Bank of England governor Andrew Bailey warned about the risks of a fragmented clearing market if the EU and UK cannot resolve their post-Brexit impasse.
Since the UK’s official departure from the bloc in December, the UK’s once-dominant clearing industry has been under threat, with significant volumes of business moving to the EU after both countries failed to reach an equivalence deal.
While the UK’s clearing industry is entrenched and highly profitable, an EU bid to pry it away could cause heightened insecurity for investors, Bailey warned, urging both sides to get back round the negotiating table.
The central bank governor told a Bloomberg event on 14 September that his concern with fragmentation “is that clearing houses become less robust and more expensive because they can’t manage risk as effectively”.
“A good question is: How much business moves? A second question: Exactly what business is the EU wanting to have? The right thing to do [for firms] is to wait; the cost of moving, the cost of fragmenting too large.”
“The EU does have to decide what it wants the course to be,” Bailey added.
Clearing houses were regulators’ answer to the financial crash of 2008, with UK clearing houses standing between trades and guaranteeing payments in the event one side defaults.

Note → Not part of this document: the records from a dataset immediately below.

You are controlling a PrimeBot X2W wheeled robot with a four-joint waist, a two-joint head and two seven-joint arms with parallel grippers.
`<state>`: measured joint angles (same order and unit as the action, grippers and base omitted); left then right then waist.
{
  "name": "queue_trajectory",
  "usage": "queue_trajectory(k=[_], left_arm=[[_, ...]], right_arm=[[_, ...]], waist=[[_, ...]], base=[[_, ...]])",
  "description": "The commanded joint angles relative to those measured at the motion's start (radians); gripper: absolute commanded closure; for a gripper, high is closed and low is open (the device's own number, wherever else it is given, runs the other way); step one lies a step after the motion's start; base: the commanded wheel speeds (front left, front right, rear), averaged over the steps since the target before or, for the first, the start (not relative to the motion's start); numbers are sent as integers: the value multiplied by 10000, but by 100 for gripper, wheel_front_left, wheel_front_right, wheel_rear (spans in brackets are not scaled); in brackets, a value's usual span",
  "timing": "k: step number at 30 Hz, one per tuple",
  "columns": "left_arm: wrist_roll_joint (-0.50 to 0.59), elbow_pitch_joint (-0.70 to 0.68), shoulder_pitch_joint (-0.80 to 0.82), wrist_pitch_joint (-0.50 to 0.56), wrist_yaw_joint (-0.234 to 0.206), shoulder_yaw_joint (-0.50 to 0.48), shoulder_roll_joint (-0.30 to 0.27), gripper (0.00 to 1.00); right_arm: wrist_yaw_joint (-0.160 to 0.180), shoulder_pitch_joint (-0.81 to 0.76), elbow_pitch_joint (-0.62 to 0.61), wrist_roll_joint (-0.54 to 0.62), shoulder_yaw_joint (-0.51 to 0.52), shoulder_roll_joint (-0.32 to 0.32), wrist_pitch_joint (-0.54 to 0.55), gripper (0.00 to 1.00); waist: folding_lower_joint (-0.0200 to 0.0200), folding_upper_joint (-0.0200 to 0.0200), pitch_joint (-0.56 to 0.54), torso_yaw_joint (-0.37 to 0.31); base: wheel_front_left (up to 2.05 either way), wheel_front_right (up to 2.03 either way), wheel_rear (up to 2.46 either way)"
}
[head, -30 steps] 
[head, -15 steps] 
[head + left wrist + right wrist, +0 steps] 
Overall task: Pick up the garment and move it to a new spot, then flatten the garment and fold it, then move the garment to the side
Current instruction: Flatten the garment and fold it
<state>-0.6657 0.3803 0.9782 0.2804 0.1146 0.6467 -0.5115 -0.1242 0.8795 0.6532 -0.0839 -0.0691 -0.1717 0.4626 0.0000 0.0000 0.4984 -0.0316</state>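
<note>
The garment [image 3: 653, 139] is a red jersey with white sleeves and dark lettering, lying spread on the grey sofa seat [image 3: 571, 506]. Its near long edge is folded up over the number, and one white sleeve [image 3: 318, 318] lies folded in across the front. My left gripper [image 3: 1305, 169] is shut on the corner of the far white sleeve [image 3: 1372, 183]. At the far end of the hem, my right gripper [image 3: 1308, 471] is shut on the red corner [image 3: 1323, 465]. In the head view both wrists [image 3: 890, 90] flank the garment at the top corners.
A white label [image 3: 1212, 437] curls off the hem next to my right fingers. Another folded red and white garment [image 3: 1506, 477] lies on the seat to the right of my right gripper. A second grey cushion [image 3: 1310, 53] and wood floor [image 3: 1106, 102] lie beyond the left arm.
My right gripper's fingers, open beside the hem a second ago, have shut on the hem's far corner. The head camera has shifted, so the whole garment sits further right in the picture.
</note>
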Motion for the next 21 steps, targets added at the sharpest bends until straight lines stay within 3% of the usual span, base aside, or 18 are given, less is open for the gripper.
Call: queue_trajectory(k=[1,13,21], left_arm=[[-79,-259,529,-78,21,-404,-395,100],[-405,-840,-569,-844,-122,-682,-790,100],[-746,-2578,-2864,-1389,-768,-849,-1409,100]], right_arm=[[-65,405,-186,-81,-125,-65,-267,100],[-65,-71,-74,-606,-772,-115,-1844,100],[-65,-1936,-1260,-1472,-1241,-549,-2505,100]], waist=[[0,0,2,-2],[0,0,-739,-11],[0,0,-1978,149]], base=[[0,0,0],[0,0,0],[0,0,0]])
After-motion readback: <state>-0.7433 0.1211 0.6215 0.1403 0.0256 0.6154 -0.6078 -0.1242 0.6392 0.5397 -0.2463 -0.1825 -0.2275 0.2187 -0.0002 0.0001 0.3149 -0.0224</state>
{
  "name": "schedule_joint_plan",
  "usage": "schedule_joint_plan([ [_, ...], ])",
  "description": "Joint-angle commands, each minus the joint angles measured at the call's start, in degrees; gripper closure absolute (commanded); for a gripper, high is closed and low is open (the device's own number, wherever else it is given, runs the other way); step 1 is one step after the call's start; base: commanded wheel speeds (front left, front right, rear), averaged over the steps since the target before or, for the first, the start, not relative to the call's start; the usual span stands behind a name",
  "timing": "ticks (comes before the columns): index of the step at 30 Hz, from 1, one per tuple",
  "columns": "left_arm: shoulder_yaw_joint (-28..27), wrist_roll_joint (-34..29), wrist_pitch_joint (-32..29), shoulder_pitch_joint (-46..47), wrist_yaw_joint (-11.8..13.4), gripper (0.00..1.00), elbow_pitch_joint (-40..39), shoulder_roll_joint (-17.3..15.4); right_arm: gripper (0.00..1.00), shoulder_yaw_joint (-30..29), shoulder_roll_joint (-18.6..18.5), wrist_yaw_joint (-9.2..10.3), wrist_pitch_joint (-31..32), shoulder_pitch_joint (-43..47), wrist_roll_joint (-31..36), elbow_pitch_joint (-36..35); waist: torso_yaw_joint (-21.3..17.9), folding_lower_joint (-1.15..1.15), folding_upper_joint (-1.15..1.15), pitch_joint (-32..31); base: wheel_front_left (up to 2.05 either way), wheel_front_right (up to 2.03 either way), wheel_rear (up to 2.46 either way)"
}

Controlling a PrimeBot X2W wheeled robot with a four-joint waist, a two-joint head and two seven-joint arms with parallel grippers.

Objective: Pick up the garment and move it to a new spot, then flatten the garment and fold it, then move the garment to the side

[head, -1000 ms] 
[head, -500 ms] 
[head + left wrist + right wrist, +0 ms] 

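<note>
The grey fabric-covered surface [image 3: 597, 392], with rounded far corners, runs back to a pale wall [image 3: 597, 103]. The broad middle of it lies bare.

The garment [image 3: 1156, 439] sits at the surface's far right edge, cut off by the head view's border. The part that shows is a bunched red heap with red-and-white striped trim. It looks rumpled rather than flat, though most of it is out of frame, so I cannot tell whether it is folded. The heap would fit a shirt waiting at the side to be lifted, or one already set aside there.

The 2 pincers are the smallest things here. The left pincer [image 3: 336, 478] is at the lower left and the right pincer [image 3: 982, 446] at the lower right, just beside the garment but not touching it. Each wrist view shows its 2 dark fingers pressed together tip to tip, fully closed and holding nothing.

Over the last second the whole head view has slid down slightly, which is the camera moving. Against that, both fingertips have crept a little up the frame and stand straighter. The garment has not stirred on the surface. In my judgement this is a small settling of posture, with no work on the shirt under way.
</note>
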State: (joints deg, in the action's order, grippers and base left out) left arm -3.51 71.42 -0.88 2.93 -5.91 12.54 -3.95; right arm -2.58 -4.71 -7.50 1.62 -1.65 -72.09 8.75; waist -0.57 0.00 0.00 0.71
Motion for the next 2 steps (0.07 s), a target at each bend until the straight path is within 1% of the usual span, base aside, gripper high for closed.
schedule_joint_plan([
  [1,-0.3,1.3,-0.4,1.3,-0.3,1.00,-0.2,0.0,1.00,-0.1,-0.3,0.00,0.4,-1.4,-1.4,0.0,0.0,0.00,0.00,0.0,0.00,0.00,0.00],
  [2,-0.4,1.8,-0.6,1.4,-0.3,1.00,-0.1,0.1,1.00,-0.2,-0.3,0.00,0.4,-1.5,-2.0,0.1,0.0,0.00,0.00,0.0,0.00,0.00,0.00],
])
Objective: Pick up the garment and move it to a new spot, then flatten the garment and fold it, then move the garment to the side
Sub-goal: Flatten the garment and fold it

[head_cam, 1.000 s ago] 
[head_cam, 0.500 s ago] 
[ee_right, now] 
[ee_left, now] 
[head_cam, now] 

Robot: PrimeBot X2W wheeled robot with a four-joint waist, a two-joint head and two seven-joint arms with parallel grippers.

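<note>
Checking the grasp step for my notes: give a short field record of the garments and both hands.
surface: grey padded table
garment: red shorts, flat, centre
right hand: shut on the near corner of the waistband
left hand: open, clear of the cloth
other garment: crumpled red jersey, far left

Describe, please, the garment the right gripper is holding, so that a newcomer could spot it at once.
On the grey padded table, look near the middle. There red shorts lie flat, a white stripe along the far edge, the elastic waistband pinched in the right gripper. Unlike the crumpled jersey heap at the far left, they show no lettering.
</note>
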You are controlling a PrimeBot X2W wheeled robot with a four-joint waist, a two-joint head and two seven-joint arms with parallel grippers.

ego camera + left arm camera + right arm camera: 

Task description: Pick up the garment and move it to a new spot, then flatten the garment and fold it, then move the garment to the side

Some £57tn of notional derivatives exposure is at risk from Brexit, with the Prudential Regulation Authority saying last year that “if you sheared off that bit of financial plumbing, it could cause really quite a dramatic effect.”
Bailey’s comments were “offered in a spirit of compromise and appeasement,” Rolet told Financial News. “They certainly make sense from an economic standpoint, including the well understood self-interest of EU-headquartered banks and asset management companies.”
“Brexit was seen by the EU first and foremost as a political decision,” he said. “The EU doesn’t understand why the UK would expect the EU’s answer to be anything other than a political answer, even at a substantial economic cost to themselves, as would be the case in the event of a forced repatriation of euro-clearing to the eurozone by EU Institutions.”
If this ends up the case, he said: “I continue to believe that for a range of technical reasons… the whole over-the-counter clearing complex would then move from London to the US, as indicated by the early migration of about 40% of interest rate swap trading to the US since 1 January.”
Rolet said 75% of over-the-counter derivatives clearing in euros, interest rate swaps in particular, originates from outside the EU.
“This debate is technically complicated and cannot be summarized in a few cursory answers and a few lines, but I have seen nothing to change my views on this topic,” he said.
Rolet said that as boss of the London Stock Exchange during the Brexit vote five years ago, he had many chances to weigh in on the “complex issue” to bodies such as the Treasury Committee of MPs and all-party groups in the House of Lords.
“Nothing material seems to have changed since, and the issue remains unresolved,” he said.